Saturn, Pluto, Charon, broken iPhones and people watching you

  • This has nothing to do with Apple.

    Own an iPhone?: You may want to get an extended warranty. According to an article in Computerworld, 26 percent of iPhones break or fail in some way within their first two years. Now I do have a wee bit of doubt about that 26 percent number because the company that provided that number for the Computerworld story sells extended warranties for iPhones. Still, if it’s anywhere near accurate, that’s a lot of expensive broken phones. Owner beware.

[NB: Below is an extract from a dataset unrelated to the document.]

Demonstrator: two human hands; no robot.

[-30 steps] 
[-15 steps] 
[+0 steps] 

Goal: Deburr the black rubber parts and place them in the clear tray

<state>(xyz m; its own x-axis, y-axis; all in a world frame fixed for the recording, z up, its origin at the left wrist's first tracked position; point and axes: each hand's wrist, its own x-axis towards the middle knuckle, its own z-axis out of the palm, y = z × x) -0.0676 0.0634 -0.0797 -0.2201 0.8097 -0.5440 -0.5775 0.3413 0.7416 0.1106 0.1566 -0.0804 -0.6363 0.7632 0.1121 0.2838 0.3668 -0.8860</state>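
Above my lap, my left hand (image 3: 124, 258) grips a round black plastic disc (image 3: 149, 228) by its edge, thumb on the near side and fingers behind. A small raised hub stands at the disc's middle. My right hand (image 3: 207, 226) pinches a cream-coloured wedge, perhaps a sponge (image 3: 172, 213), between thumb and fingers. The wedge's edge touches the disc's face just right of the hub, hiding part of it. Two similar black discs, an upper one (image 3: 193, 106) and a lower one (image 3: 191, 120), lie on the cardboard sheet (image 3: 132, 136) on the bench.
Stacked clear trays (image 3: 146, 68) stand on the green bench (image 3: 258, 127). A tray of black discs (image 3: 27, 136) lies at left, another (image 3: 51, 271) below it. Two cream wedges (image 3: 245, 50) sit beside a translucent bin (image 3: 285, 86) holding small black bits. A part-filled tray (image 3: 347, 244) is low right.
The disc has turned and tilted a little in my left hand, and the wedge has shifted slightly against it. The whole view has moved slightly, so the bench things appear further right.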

  • Apple is watching you. Apple has added a new clause to their user agreement that allows them to share your location and moment-by-moment movement with others. What others? It doesn’t say, so for practical purposes that means anybody. You are required to agree to this change in their user agreement before you can receive anything more from Apple, such as software downloads. The same clause and policy presumably apply to the iPad too. Before you flee to Google and its Android phones and tablets, be aware that Google has always had a clause like that in their user agreements, and though it it seems less intrusive it’s also more vague, so it’s hard to know if Google is better or worse. See the full article in the Los Angeles Times.

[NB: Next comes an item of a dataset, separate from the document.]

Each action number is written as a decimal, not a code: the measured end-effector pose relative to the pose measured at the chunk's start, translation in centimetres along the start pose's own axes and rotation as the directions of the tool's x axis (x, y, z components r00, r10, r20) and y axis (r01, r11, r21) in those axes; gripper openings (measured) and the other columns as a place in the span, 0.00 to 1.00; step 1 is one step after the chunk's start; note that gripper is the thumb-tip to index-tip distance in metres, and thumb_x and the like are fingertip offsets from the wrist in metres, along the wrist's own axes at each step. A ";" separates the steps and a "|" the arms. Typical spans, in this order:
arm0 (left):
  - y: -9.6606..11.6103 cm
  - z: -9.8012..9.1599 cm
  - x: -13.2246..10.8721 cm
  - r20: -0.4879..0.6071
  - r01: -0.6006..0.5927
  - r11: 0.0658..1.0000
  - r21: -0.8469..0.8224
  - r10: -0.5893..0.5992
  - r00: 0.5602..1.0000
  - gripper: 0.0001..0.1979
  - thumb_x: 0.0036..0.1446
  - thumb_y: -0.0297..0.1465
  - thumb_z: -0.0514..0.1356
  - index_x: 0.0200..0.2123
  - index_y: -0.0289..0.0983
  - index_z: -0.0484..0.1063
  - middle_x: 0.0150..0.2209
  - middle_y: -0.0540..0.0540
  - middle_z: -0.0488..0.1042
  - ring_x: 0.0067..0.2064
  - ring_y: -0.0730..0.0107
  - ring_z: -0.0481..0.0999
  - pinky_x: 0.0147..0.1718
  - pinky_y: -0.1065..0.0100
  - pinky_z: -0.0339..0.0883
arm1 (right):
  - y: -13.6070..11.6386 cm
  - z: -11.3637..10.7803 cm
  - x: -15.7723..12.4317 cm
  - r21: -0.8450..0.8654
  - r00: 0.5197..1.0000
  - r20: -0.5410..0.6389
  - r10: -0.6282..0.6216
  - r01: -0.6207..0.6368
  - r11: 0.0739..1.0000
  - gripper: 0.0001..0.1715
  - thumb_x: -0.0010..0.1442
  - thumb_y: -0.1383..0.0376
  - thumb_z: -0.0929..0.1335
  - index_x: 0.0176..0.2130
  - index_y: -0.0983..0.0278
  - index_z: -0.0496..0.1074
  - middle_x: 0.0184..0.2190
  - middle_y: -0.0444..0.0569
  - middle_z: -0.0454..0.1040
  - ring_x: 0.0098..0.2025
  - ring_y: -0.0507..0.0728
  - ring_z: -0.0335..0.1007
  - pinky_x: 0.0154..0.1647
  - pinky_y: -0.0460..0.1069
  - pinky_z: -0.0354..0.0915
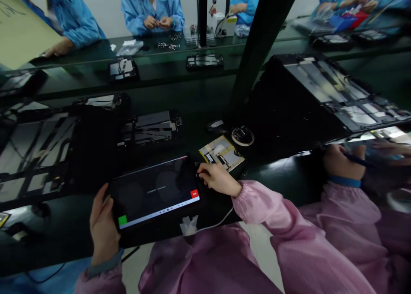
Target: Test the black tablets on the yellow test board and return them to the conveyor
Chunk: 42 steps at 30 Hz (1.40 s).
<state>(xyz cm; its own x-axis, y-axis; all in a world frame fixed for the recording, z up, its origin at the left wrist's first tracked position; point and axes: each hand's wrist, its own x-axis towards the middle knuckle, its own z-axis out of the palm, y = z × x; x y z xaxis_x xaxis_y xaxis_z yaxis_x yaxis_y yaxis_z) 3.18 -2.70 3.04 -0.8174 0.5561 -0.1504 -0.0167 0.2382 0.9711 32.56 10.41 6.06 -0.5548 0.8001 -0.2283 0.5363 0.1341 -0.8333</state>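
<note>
A black tablet (154, 193) lies tilted on the dark green bench in front of me, its screen lit with a green square at lower left and a red square at lower right. My left hand (102, 227) grips the tablet's left edge, fingers curled round it. My right hand (218, 178) rests at the tablet's right edge, fingers curled and pinching at its upper right corner; what they hold is too small to make out. A white cable (216, 223) runs from under the tablet toward my pink sleeve.
A yellowish card with small parts (221, 152) and a round tape roll (243, 136) lie just beyond my right hand. Opened tablet chassis (150, 129) and trays fill the bench. A co-worker's hand (342, 162) holds a pen at right. People in blue coats sit opposite.
</note>
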 end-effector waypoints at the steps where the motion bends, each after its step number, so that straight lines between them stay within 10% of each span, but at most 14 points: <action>1: 0.0 0.0 0.0 0.006 0.005 1.000 -0.010 -0.005 1.000 0.25 0.51 0.34 0.62 0.55 0.47 0.69 0.41 0.55 0.77 0.42 0.74 0.75 0.41 0.78 0.67 | -0.2 -0.1 0.0 -0.022 1.000 0.001 -0.013 0.013 1.000 0.09 0.58 0.75 0.64 0.36 0.64 0.72 0.18 0.38 0.68 0.19 0.47 0.64 0.27 0.42 0.59; 10: -0.1 -0.1 0.5 0.044 -0.002 0.996 -0.092 0.006 0.999 0.18 0.49 0.32 0.63 0.45 0.41 0.76 0.53 0.49 0.74 0.58 0.60 0.69 0.61 0.61 0.58 | -1.0 0.1 -0.2 -0.215 0.998 -0.045 -0.047 0.036 0.976 0.10 0.59 0.75 0.65 0.36 0.63 0.73 0.21 0.40 0.71 0.25 0.49 0.68 0.33 0.44 0.61; 21: -1.9 -0.5 1.8 0.140 0.071 0.963 -0.261 -0.035 0.990 0.24 0.44 0.37 0.65 0.48 0.39 0.75 0.52 0.46 0.75 0.58 0.54 0.68 0.62 0.56 0.53 | 0.0 1.6 -0.5 -0.492 0.963 -0.129 -0.236 0.144 0.859 0.11 0.60 0.72 0.65 0.42 0.62 0.73 0.42 0.49 0.73 0.43 0.54 0.72 0.47 0.48 0.66; 42: -1.3 -1.2 1.5 0.361 0.127 0.943 -0.306 -0.009 0.932 0.34 0.50 0.37 0.62 0.60 0.45 0.59 0.55 0.45 0.70 0.53 0.58 0.72 0.51 0.61 0.65 | 0.2 1.3 -0.4 -0.565 0.939 -0.173 -0.297 0.153 0.811 0.11 0.59 0.71 0.65 0.41 0.62 0.74 0.41 0.50 0.73 0.44 0.58 0.71 0.47 0.52 0.68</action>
<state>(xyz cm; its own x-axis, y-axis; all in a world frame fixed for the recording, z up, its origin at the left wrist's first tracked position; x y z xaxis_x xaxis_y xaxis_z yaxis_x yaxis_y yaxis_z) 1.30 -3.15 1.76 -0.5538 0.8042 -0.2157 -0.2961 0.0519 0.9537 32.08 9.32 5.31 -0.5705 0.8125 0.1203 0.7095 0.5612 -0.4262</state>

  • Speaking of surveillance: Are you being bugged? Not the insect kind, but the kind of bug that records what you say and sends it to the FBI, Russian FSB, or whoever is after you. In the movies some guy walks around the room with a little gadget that has a little antenna and winking red lights; when it beeps he reaches under the phone or into a lampshade and yanks out a tiny thingy that often has a little blinking red light too. (In the movies bad guys are always required to have little blinking red lights on their nefarious devices, just like bombs are always required to have a red wire and a blue wire.) But audio bugs do exist in the real world — not as often as in the movies, but they do exist and there are people who make a living detecting them. If you’ve ever wondered how that’s done, here’s an intro. In the U.S. it’s perfectly legal to buy (though often not legal to use) audio bugs and there are lots of places that sell audio bugs and of course the detectors. It’s interesting technology, but I don’t recommend you even think about bugging someone unless you have — and have consulted — a good lawyer. (Note that in the foregoing I’ve deliberately linked to a vendor that is outside the U.S. If you want to buy this stuff in the U.S. you’ll have to find it yourself. For those outside the U.S. the lawyer advice also applies.)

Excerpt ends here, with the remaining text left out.